Depois de tomar um longo banho na esperança de derreter e ir de ralo, me sentei na escrivaninha para revisar algumas matérias do primeiro ano, caso precisasse nas pequenas aulas. Passei o resto da noite assim, tentando fazer a minha mente focar em uma única coisa, o teorema de Pitágoras em minha frente.

— Você não vai jantar? — Escutei uma voz antecedendo duas batidinhas na porta. — Papai e mamãe estão perguntando por você.

Não respondi, estava muito irritada para responder.

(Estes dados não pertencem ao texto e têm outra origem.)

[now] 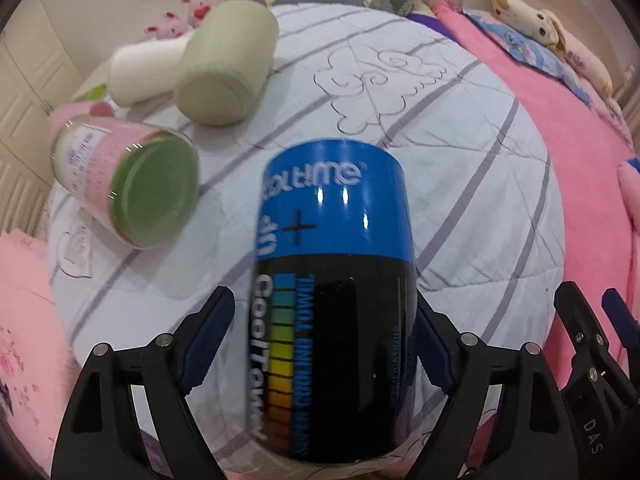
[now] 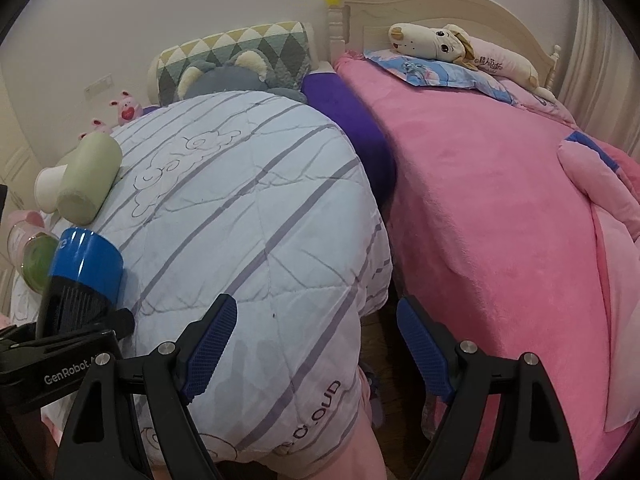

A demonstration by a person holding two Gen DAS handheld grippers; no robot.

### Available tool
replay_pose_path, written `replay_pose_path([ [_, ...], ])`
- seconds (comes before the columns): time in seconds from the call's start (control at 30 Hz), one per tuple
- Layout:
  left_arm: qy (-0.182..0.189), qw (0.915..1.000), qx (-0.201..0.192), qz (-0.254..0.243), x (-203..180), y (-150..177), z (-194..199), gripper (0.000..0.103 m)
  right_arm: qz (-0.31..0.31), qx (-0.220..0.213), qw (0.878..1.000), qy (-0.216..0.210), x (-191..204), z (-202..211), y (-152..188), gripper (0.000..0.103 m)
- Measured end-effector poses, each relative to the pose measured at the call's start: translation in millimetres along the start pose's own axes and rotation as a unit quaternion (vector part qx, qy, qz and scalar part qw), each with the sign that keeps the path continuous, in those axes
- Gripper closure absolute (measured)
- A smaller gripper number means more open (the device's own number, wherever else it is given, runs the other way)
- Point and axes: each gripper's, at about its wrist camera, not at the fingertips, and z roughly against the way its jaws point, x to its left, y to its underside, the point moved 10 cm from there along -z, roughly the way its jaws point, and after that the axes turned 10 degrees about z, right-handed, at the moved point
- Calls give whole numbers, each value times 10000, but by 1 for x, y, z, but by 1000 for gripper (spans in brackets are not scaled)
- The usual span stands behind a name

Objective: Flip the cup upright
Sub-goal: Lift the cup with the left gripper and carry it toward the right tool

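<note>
A blue-and-black cup [image 1: 332, 292] with upside-down lettering fills the middle of the left wrist view. My left gripper [image 1: 326, 344] is shut on the cup's black lower part, blue pads on both sides, and holds it over the striped white quilt [image 1: 460, 168]. The cup also shows at the left edge of the right wrist view [image 2: 82, 276]. My right gripper [image 2: 316, 348] is open and empty over the quilt's near edge; it also shows at the right edge of the left wrist view [image 1: 592, 320].
A pink cup with a green end [image 1: 128, 184], a pale green cup [image 1: 228, 64] and a white cup [image 1: 140, 72] lie on their sides on the quilt's left part. A pink blanket [image 2: 500, 220], pillows and plush toys [image 2: 452, 46] lie to the right and behind.
</note>
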Motion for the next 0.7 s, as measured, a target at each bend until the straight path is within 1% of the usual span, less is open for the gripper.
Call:
replay_pose_path([
  [0.4, 166, 9997, -140, -80, 1, -8, 15, 16, 76, -103, 9998, 174, 2, 15, -3, 19],
  [0.7, 299, 9986, -372, -214, 15, -6, 41, 16, 83, -163, 9995, 260, 10, 27, -7, 19],
])
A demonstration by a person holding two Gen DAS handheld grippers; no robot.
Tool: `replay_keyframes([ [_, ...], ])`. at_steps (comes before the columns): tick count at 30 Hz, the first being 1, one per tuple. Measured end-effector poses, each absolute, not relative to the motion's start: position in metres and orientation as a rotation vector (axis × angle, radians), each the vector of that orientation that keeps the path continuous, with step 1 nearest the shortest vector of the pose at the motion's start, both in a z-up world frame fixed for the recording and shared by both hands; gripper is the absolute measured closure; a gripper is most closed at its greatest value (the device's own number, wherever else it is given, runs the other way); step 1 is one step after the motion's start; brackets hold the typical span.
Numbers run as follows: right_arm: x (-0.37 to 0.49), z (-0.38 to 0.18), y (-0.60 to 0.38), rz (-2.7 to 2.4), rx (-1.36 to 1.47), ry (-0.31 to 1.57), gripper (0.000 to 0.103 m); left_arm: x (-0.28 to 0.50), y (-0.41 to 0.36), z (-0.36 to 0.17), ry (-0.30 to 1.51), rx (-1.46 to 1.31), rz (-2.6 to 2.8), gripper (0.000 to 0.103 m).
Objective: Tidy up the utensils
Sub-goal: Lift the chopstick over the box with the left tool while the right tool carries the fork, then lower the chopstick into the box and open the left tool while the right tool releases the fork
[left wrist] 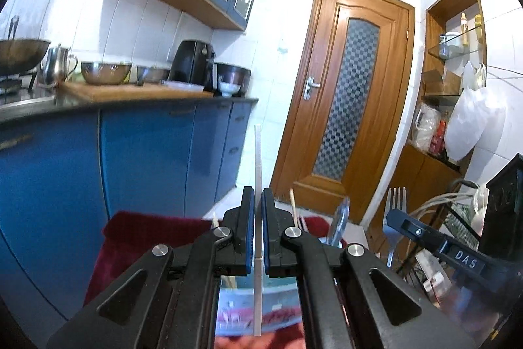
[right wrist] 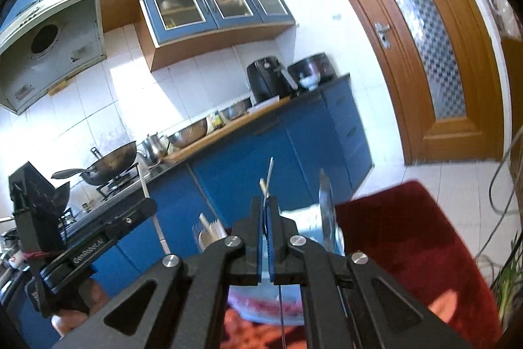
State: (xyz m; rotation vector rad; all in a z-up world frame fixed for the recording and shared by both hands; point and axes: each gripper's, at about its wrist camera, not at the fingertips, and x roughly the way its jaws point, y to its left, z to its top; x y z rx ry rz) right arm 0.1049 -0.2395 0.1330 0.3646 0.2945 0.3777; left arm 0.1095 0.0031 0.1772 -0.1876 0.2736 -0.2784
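My left gripper (left wrist: 258,201) is shut on a white chopstick (left wrist: 257,159) that stands upright through the jaws; this gripper also shows at the left of the right wrist view (right wrist: 108,234). My right gripper (right wrist: 265,205) is shut on a metal fork, seen edge-on (right wrist: 268,175); from the left wrist view the fork's tines (left wrist: 397,201) and the right gripper (left wrist: 425,234) show at the right. Below both grippers stands a utensil holder (right wrist: 307,218) with wooden chopsticks (left wrist: 294,208) and a metal spoon (right wrist: 327,208) upright in it.
The holder stands on a dark red cloth (right wrist: 408,237). Blue kitchen cabinets (left wrist: 147,159) with a counter of bowls, a wok and an air fryer (left wrist: 193,61) lie ahead. A wooden door (left wrist: 346,94) is to the right, with shelves and a wire rack (left wrist: 457,211) beside it.
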Motion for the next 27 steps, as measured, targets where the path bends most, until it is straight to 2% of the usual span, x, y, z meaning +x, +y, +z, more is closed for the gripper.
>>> replay_keyframes([
  [7, 0.129, 0.141, -0.232, 0.337, 0.325, 0.216, 0.100, 0.138, -0.001, 0.188, 0.230, -0.179, -0.257, 0.101],
  [16, 0.155, 0.130, -0.223, 0.291, 0.281, 0.131, 0.100, 0.166, -0.011, 0.163, 0.230, -0.180, -0.238, 0.101],
  [27, 0.174, 0.098, -0.218, 0.275, 0.254, 0.172, 0.099, 0.182, -0.022, 0.128, 0.286, -0.148, -0.228, 0.101],
])
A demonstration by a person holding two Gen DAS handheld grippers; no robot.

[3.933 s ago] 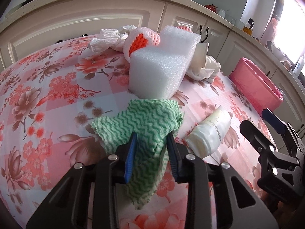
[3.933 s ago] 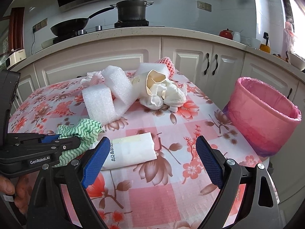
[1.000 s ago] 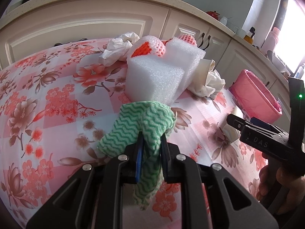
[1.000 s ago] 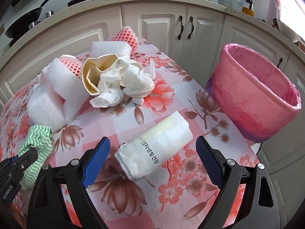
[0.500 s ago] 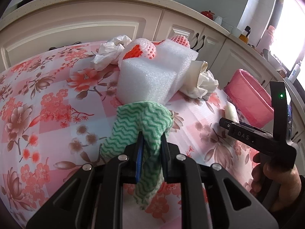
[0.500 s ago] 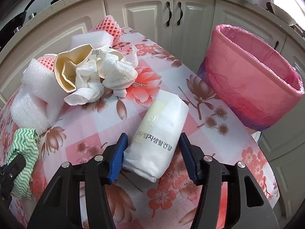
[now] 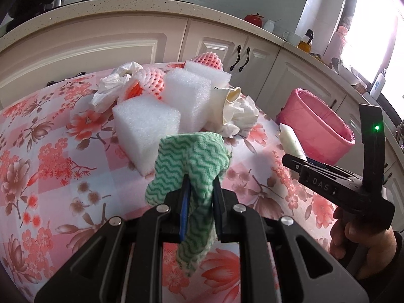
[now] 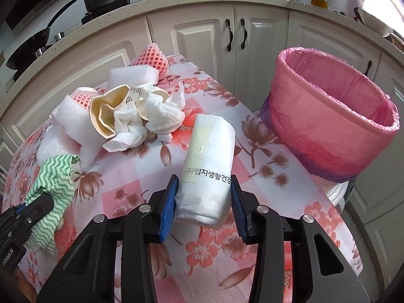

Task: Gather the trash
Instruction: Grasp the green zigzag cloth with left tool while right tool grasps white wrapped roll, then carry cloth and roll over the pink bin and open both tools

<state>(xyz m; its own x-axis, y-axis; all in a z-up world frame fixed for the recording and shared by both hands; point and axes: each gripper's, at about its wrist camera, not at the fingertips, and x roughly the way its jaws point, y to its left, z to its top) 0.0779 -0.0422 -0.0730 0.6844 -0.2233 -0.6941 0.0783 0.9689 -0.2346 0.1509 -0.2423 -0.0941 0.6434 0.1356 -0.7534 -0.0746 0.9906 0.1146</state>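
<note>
white plastic-wrapped roll (image 8: 208, 171) sits clamped in the right hand-held gripper (image 8: 205, 202), just left of the pink bin (image 8: 335, 131). left hand-held gripper (image 7: 199, 209) pinches the green cloth (image 7: 194, 161). lift the roll clear, carry it over the bin rim, then release.

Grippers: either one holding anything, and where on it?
Left gripper pinches the green cloth mid-fold, ends hanging free. Right gripper clamps the white packet across its near end.
</note>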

— Mya? — Mais uma vez tentou. — Eu sei que você está muito focada e eu acho isso importante. Mas se alimentar também é importante.

— Será que você pode fazer silêncio por favor? Estou tentando me concentrar. — Falei uma única vez, ouvindo um suspiro. Escutei os passos do menino aos pouco se afastando e indo na direção oposta da porta.

Desistiu.

(...)

— Quando o número passar para o outro lado, se torna uma divisão, compreende? — Era a minha segunda monitoria do dia. Leon era magnífico resolvendo cálculos matemáticos. — Isso. Parabéns. — Falei assim que ele conseguiu encontrar o resultado da conta. Juntei o meu material e me retirei da biblioteca.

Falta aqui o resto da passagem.